Does it seem like an un-necessary product to you?

I prefer copper for all medium to large diameter risers.


----------



## kentdmo (Dec 15, 2008)

wouldn't use it


----------



## smellslike$tome (Jun 16, 2008)

Haven't used 3" for anything but I did put in a 600' water service using 1 1/2" a few months ago. The job was complete just after lunch. I got my other plumber set up with the back hoe first thing in the morning (the rental delivered the night before) and I went to pick up the materials. He was finished digging by the time I got back, we rolled out the pipe, used a loaner battery expander from the supply, stopped and ate lunch, and he had it covered up within an hour or so after lunch.


----------



## OldSchool (Jan 30, 2010)

*Do they have sharkbites that fit that ??????????*


----------



## tooslow (Jul 17, 2009)

I have used both coil and straight sticks of poly pipe for underground gas.
Install is with a fusion machine.

This is the way to go for this use, quick and bullet proof for testing.

Don't know about interior use as hanging would present a problem.


----------



## GREENPLUM (Jul 27, 2008)

OldSchool said:


> *Do they have sharkbites that fit that ??????????*


 
Almost, these QTite fittings by Elkhart are made up to 2" and have a 50 year warranty.

http://www.elkhartproducts.com/qtite/index.cfm


QTite fittings are manufactured from copper or copper alloys and use EPDM o-ring seals.

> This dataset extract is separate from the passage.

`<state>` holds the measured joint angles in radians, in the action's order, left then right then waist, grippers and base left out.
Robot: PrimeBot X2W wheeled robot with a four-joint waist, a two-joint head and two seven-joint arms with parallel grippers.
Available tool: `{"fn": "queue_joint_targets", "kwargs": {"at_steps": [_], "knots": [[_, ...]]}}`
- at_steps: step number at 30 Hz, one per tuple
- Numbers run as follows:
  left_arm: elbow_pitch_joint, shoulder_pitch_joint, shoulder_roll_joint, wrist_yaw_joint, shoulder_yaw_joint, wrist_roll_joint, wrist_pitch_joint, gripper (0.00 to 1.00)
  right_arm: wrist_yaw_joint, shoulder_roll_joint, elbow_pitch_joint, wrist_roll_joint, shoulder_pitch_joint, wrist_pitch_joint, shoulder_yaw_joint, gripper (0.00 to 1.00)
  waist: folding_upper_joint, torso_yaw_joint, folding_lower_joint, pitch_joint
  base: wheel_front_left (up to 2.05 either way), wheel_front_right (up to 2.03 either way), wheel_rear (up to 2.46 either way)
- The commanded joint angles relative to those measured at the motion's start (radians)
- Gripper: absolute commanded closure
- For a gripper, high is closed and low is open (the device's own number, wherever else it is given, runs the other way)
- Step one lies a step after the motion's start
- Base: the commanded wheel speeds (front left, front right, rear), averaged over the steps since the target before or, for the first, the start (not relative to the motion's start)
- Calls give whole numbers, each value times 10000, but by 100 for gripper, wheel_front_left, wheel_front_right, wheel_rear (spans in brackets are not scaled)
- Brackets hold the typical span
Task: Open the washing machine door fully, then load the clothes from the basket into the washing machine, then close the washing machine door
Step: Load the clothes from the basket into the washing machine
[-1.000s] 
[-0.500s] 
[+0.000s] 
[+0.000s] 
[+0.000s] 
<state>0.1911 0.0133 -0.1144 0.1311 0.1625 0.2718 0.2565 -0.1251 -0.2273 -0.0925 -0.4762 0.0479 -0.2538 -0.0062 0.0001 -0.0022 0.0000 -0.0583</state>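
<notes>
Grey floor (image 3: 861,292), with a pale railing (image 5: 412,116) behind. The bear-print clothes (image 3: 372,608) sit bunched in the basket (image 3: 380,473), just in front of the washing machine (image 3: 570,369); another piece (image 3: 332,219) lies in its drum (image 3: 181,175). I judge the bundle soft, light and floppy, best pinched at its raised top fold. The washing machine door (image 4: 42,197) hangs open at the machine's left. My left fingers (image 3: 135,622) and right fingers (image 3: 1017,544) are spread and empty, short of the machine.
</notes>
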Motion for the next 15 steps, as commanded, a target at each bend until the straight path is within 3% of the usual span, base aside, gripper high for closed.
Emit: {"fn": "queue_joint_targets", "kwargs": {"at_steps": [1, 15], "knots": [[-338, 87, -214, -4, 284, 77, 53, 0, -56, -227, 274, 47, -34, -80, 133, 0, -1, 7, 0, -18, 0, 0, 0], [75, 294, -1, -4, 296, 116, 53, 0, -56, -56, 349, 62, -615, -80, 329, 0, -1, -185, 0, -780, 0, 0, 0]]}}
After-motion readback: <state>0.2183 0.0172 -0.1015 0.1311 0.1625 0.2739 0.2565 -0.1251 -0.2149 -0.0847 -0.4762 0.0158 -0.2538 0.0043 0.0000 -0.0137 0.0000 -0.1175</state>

These fittings are designed to join Copper and CPVC tube in the ½" to 2" size range, and PEX tubing in the ½" to 1" size range (requires a tube liner). Operating temperatures are from 0° to 250°F at a maximum working pressure of 200 psi


----------



## TheMaster (Jun 12, 2009)

GREENPLUM said:


> Almost, these QTite fittings by Elkhart are made up to 2" and have a 50 year warranty.
> 
> http://www.elkhartproducts.com/qtite/index.cfm
> 
> ...


. I installed 120' of 1" pex today in an attic.....i hate work somtimes.:thumbsup:


----------



## ckoch407 (Sep 30, 2009)

Matt said:


> They now offer 3" pex for commercial plumbing. Available in 100', 350' coils and 20' sticks.
> 
> Would you use it?
> 
> ...


 
I use Uponor PEX exclusively but do not do anything that would require PEX that large. However, I have seen it specified on some large hotel projects in my area.


----------



## Protech (Sep 22, 2008)

What the heck were you running that much 1" for? Large repipe?



TheMaster said:


> . I installed 120' of 1" pex today in an attic.....i hate work somtimes.:thumbsup:


----------